**INSTRUCTIONS FOR THE TASK:** Once you have read the data below, set it all down again exactly.

**RECORDED DATA:**
————
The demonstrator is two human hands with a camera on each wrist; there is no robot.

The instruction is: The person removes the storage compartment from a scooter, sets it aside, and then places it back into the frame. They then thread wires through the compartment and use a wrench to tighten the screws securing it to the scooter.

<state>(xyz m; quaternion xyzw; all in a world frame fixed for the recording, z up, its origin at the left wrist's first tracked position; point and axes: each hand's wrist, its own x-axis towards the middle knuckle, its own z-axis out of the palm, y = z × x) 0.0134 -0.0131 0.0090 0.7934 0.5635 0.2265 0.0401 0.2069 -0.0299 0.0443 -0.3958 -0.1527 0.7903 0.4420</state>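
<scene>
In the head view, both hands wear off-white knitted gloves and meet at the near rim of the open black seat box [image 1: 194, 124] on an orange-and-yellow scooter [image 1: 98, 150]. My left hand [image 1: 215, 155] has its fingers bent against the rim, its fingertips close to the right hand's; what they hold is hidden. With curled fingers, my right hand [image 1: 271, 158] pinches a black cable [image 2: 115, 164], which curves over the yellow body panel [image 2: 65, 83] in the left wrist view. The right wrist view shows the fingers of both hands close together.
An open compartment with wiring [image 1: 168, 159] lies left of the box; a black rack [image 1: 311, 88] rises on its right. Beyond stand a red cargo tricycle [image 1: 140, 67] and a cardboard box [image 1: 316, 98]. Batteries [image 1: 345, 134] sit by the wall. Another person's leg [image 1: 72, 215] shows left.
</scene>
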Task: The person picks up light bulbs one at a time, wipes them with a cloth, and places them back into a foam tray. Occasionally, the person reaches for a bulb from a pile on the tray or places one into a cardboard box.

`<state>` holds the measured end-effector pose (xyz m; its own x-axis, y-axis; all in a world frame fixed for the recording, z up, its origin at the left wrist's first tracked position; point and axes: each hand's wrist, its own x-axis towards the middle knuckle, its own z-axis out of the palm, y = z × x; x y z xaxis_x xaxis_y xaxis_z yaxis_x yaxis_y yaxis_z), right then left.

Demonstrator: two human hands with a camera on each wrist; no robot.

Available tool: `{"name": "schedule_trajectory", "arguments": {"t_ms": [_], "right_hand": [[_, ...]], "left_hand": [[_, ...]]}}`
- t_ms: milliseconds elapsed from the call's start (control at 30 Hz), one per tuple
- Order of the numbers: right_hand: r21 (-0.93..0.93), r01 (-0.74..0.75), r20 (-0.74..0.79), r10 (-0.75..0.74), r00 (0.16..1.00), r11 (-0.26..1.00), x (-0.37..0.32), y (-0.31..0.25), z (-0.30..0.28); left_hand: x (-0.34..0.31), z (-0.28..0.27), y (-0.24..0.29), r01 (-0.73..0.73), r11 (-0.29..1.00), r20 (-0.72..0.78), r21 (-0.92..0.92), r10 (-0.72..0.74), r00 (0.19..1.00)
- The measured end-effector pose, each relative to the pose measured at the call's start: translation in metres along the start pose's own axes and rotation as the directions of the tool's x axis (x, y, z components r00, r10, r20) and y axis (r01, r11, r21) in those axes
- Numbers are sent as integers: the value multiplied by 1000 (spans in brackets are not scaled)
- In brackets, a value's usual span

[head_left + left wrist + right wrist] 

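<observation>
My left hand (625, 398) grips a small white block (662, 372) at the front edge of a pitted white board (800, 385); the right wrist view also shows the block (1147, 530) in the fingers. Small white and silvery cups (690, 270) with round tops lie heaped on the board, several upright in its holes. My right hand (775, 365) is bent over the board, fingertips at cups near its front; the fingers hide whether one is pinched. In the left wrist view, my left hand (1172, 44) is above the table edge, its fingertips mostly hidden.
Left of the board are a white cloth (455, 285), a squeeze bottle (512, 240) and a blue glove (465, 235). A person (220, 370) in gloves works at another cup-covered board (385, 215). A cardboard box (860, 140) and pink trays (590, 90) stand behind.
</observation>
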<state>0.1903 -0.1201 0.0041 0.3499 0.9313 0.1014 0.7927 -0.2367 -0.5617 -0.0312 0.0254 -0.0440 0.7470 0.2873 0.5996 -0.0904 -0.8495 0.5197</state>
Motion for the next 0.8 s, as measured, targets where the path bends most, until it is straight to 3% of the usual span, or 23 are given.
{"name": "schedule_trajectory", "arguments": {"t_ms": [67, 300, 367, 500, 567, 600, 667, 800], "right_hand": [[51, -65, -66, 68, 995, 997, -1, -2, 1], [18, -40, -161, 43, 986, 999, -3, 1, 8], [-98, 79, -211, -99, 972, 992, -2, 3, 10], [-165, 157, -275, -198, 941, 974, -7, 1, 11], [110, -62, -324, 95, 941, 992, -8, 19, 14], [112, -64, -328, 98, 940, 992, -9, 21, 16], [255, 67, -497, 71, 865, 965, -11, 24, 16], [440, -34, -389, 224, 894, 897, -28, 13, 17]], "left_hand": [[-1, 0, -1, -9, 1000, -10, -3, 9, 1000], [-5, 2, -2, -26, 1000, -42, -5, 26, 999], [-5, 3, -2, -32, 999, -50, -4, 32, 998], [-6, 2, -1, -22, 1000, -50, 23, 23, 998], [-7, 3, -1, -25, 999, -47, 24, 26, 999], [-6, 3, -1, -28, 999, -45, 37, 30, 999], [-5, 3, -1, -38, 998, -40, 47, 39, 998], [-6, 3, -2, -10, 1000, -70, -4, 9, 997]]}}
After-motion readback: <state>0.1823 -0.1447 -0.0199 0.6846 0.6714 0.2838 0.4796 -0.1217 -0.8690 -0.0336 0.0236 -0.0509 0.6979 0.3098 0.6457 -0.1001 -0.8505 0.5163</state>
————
**RESULT OF THIS TASK:**
The demonstrator is two human hands with a camera on each wrist; there is no robot.

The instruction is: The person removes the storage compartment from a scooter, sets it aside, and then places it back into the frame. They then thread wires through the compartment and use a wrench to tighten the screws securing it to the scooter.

<state>(xyz m; quaternion xyzw; all in a world frame fixed for the recording, z up, its origin at the left wrist's first tracked position; point and axes: each hand's wrist, its own x-axis towards the middle knuckle, its own z-axis out of the palm, y = z × x) 0.0134 -0.0131 0.0090 0.7934 0.5635 0.2265 0.0401 0.2069 -0.0299 0.0443 -0.3958 -0.1527 0.7903 0.4420</state>
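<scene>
In the head view, both hands wear off-white knitted gloves and meet at the near rim of the open black seat box [image 1: 194, 124] on an orange-and-yellow scooter [image 1: 98, 150]. My left hand [image 1: 215, 155] has its fingers bent against the rim, its fingertips close to the right hand's; what they hold is hidden. With curled fingers, my right hand [image 1: 271, 158] pinches a black cable [image 2: 115, 164], which curves over the yellow body panel [image 2: 65, 83] in the left wrist view. The right wrist view shows the fingers of both hands close together.
An open compartment with wiring [image 1: 168, 159] lies left of the box; a black rack [image 1: 311, 88] rises on its right. Beyond stand a red cargo tricycle [image 1: 140, 67] and a cardboard box [image 1: 316, 98]. Batteries [image 1: 345, 134] sit by the wall. Another person's leg [image 1: 72, 215] shows left.
</scene>
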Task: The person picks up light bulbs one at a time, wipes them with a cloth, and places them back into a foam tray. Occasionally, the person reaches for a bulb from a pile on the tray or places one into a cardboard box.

`<state>` holds the measured end-effector pose (xyz m; its own x-axis, y-axis; all in a world frame fixed for the recording, z up, its origin at the left wrist's first tracked position; point and axes: each hand's wrist, its own x-axis towards the middle knuckle, its own z-axis out of the palm, y = z × x; x y z xaxis_x xaxis_y xaxis_z yaxis_x yaxis_y yaxis_z), right then left.

Demonstrator: two human hands with a camera on each wrist; no robot.

Available tool: `{"name": "schedule_trajectory", "arguments": {"t_ms": [_], "right_hand": [[_, ...]], "left_hand": [[_, ...]]}}`
- t_ms: milliseconds elapsed from the call's start (control at 30 Hz), one per tuple
- Order of the numbers: right_hand: r21 (-0.93..0.93), r01 (-0.74..0.75), r20 (-0.74..0.79), r10 (-0.75..0.74), r00 (0.16..1.00), r11 (-0.26..1.00), x (-0.37..0.32), y (-0.31..0.25), z (-0.30..0.28); left_hand: x (-0.34..0.31), z (-0.28..0.27), y (-0.24..0.29), r01 (-0.73..0.73), r11 (-0.29..1.00), r20 (-0.72..0.78), r21 (-0.92..0.92), r10 (-0.72..0.74), r00 (0.19..1.00)
- The measured end-effector pose, each relative to the pose measured at the call's start: translation in metres along the start pose's own axes and rotation as the directions of the tool's x axis (x, y, z components r00, r10, r20) and y axis (r01, r11, r21) in those axes
- Numbers are sent as integers: the value multiplied by 1000 (spans in brackets are not scaled)
- In brackets, a value's usual span

[head_left + left wrist + right wrist] 

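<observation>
My left hand (625, 398) grips a small white block (662, 372) at the front edge of a pitted white board (800, 385); the right wrist view also shows the block (1147, 530) in the fingers. Small white and silvery cups (690, 270) with round tops lie heaped on the board, several upright in its holes. My right hand (775, 365) is bent over the board, fingertips at cups near its front; the fingers hide whether one is pinched. In the left wrist view, my left hand (1172, 44) is above the table edge, its fingertips mostly hidden.
Left of the board are a white cloth (455, 285), a squeeze bottle (512, 240) and a blue glove (465, 235). A person (220, 370) in gloves works at another cup-covered board (385, 215). A cardboard box (860, 140) and pink trays (590, 90) stand behind.
</observation>
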<state>0.1903 -0.1201 0.0041 0.3499 0.9313 0.1014 0.7927 -0.2367 -0.5617 -0.0312 0.0254 -0.0440 0.7470 0.2873 0.5996 -0.0904 -0.8495 0.5197</state>
Motion for the next 0.8 s, as measured, targets where the path bends most, until it is straight to 3% of the usual span, or 23 are given.
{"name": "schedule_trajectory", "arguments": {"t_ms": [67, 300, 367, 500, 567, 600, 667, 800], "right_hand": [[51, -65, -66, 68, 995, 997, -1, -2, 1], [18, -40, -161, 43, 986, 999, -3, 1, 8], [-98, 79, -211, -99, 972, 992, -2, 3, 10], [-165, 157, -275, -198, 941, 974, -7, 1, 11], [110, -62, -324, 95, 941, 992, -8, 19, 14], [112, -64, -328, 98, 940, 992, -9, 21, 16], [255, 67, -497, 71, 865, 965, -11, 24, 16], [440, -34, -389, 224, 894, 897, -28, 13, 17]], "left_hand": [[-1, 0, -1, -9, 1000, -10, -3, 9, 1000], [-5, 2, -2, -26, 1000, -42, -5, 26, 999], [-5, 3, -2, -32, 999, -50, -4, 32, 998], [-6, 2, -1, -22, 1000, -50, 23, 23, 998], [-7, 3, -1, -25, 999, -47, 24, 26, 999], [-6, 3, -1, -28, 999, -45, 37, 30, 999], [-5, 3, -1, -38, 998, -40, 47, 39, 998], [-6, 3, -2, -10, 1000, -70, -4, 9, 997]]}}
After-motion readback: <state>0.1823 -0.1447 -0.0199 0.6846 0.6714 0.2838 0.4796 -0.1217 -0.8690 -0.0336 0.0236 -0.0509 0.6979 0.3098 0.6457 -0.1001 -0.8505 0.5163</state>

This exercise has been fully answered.